Revision as of 03:43, 2 April 2007

Richard Mulcaster (born c. 1531, Cumberland; died April 15, 1611, Essex), one of the greatest British educational visionaries, is known best for his headmasterships and pedagogic writings.

Educational achievements

In 1561 he became the first headmaster of Merchant Taylors' School in London, where he wrote his two treatises on education, Positions (1581) and Elementarie (1582). Merchant Taylors' School was at that time the largest school in the country, and Mulcaster worked to establish a rigorous curriculum which was to set the standard for education in Latin, Greek and Hebrew. In 1596 became high master of St Paul's School.

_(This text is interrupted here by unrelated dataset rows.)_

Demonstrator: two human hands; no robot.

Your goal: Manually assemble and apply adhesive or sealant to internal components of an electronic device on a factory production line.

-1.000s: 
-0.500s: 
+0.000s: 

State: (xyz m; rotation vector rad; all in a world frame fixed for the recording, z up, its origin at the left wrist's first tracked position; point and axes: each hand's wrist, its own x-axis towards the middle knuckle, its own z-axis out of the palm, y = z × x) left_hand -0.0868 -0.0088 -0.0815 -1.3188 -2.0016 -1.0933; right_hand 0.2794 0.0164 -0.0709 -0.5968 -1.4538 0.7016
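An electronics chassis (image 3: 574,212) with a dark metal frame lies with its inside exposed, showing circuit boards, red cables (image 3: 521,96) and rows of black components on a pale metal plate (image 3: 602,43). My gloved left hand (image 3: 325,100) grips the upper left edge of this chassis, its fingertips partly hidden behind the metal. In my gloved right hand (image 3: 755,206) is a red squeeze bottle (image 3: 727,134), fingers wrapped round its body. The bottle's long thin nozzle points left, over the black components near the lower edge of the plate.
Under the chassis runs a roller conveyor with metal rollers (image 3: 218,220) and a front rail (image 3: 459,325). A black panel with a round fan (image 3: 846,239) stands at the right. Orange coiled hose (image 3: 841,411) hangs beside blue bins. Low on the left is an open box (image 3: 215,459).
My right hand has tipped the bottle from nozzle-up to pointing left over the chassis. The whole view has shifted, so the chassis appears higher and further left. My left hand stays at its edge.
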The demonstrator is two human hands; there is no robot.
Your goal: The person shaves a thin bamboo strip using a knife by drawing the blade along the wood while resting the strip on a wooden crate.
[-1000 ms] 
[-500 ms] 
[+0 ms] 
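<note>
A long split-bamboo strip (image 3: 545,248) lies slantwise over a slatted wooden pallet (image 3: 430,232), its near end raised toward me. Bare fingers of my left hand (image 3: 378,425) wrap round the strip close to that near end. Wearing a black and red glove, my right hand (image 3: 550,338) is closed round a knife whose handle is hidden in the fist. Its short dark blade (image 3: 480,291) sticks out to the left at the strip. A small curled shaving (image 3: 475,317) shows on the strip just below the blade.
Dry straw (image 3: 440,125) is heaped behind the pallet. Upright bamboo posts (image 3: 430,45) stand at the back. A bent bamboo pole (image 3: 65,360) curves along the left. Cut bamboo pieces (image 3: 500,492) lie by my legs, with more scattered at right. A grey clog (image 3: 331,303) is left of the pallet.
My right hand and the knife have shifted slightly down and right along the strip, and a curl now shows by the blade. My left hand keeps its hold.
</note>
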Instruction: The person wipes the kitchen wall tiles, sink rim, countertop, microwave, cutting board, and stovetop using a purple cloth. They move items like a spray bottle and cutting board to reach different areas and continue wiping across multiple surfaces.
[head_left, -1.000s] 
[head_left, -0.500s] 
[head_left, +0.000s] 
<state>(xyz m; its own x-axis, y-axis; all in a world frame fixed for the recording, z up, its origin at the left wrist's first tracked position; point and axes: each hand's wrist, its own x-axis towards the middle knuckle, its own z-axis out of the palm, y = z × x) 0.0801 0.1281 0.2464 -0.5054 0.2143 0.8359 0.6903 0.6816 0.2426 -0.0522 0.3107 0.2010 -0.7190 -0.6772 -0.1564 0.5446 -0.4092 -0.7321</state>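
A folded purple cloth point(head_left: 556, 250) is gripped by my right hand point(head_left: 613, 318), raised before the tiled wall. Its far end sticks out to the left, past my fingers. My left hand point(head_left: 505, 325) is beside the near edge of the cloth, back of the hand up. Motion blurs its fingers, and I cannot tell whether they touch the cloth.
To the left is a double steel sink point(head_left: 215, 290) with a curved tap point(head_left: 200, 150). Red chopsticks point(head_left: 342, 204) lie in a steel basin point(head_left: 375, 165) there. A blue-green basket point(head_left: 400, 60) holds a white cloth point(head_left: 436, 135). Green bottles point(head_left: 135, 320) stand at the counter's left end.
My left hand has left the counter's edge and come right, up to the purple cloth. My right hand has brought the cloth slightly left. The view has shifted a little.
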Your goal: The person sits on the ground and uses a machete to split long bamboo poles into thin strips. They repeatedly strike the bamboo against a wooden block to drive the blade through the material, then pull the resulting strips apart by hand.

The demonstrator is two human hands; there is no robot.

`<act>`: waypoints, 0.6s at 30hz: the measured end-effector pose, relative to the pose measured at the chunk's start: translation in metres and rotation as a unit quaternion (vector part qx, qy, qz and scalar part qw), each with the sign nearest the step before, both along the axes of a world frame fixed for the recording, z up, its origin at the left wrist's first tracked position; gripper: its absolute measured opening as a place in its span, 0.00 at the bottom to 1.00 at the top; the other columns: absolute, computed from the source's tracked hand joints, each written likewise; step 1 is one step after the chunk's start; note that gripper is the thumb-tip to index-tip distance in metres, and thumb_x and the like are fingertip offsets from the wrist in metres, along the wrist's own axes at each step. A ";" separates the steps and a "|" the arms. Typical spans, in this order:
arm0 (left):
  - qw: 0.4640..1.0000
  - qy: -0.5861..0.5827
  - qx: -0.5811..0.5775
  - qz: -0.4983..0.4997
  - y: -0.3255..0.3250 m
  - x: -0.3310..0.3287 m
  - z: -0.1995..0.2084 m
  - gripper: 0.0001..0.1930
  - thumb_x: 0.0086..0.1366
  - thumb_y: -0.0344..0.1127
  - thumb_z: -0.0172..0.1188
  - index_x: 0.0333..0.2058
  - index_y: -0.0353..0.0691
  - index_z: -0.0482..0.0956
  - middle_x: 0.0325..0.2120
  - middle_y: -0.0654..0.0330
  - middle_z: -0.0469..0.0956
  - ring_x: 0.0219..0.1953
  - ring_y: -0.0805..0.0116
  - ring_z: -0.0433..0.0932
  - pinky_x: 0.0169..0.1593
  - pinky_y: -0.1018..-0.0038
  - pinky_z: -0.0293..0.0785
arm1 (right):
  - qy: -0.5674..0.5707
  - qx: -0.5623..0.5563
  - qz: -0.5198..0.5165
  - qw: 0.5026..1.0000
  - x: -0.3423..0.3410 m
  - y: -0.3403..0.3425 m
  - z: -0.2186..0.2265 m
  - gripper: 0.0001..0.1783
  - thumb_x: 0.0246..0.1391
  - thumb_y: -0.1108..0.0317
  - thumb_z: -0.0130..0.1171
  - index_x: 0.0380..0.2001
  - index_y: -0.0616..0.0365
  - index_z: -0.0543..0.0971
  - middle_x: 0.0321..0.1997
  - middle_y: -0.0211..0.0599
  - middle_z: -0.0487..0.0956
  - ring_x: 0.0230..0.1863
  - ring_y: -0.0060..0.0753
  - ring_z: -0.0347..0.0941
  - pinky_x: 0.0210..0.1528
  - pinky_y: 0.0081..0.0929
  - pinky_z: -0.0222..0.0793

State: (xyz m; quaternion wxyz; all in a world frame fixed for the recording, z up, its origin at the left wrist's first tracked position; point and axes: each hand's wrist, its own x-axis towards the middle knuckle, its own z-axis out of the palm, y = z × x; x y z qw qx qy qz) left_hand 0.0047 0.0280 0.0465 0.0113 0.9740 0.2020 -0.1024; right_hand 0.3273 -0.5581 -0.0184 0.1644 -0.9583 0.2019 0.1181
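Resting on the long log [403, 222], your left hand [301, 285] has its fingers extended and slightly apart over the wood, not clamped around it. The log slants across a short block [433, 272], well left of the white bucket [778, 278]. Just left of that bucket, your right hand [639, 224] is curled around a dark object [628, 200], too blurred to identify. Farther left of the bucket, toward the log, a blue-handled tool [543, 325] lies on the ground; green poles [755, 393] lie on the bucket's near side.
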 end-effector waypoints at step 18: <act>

Mulcaster was born into the gentry in Carlisle, and began his formal education at Eton College, from where he progressed to King's College, Cambridge. Throughout his time at Cambridge and later at Oxford, he met important scholars who were to influence his later thinking, including Sir John Cheke and John Caius. By the time he left Oxford, Mulcaster was known for his intellectual prowess in Latin, Greek and Hebrew, which he took to Merchant Taylors' School.

Richard Mulcaster's writings remain important in the study of humanist education and the sixteenth century.

Soccer

Richard Mulcaster has been described as “the greatest sixteenth Century advocate of football” [1]. His unique contribution is not only naming "footeball" by its correct English name but also providing the earliest evidence of organised team football. Mulcaster confirms that his was a game closer to modern football by differentiating it from games involving other parts of the body, namely "the hand ball" and "the armeball". He referred to the many benefits of "footeball" in his personal publication of 1581 in English entitled ‘Positions Wherein Those Primitive Circumstances Be Examined, Which Are Necessarie for the Training up of Children’.[2] He states that football had positive educational value and it promoted health and strength. Mulcaster's discussion on football was the first to refer to teams ("sides" and "parties"), positions ("standings"), the benefits of a referee ("judge over the parties") and a coach "(trayning maister)". Mulcaster describes a game for small teams that is organised under the auspices of a referee (and is therefore the first evidence that the game had evolved from disordered and violent "mob" football):

"Some smaller number with such overlooking, sorted into sides and standings, not meeting with their bodies so boisterously to trie their strength: nor shouldring or shuffing one an other so barbarously ... may use footeball for as much good to the body, by the chiefe use of the legges".

Richard Mulcaster' enthusiasm for "footeball" in an era when it was outlawed and his detailed description of it as an organised team sport has led him to be considered the father of early modern football.